De Winter, stupéfait, regardait les gens qui liaient Felton, et ne savait que penser d’une pareille insensibilité.

Une seule chose jetait cependant un nuage sur le front pur de Felton : à chaque bruit qu’il entendait, le naïf puritain croyait reconnaître les pas et la voix de milady venant se jeter dans ses bras pour s’accuser et se perdre avec lui.

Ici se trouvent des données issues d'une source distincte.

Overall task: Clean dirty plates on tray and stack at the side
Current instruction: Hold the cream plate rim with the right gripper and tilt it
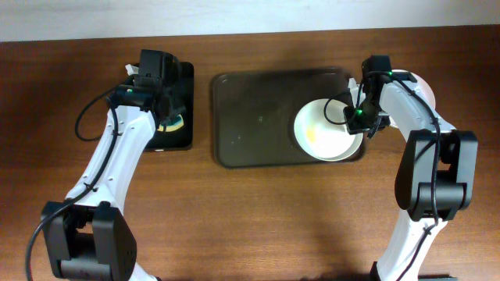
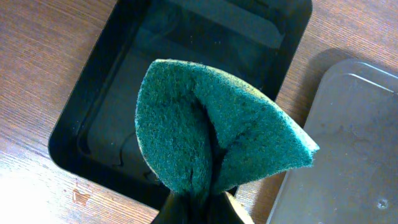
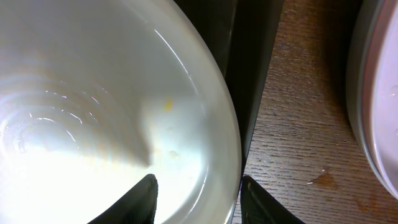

Tout à coup il tressaillit ; son regard se fixa sur un point de la mer, que de la terrasse où il se trouvait on dominait tout entière ; avec ce regard d’aigle du marin, il avait reconnu, là où un autre n’aurait vu qu’un goëland se balançant sur les flots, la voile du sloop qui se dirigeait vers les côtes de France.

Il pâlit, porta la main à son cœur, qui se brisait, et comprit toute la trahison.

— Une dernière grâce, dit-il au baron.

— Laquelle ? demanda celui-ci.

— Quelle heure est-il ?

Le baron tira sa montre.

— Neuf heures moins dix minutes, dit-il.

Milady avait avancé son départ d’une heure et demie ; dès qu’elle avait entendu le coup de canon qui annonçait le fatal événement, elle avait donné l’ordre de lever l’ancre.

La barque voguait sous un ciel bleu à une grande distance de la côte.

— Dieu l’a voulu, dit Felton avec la résignation du fanatique ; mais cependant sans pouvoir détacher les yeux de cet esquif à bord duquel il croyait sans doute distinguer le blanc fantôme de celle à qui sa vie allait être sacrifiée.

De Winter suivit son regard, interrogea sa souffrance et devina tout.

— Sois puni seul d’abord, misérable, dit le lord à Felton, qui se laissait entraîner les yeux tournés vers la mer ; mais je te jure, sur la mémoire de mon frère, que j’aimais tant, que ta complice n’est pas sauvée.

Felton baissa la tête sans prononcer une syllabe.

Quant à de Winter, il descendit rapidement l’escalier et se rendit au port.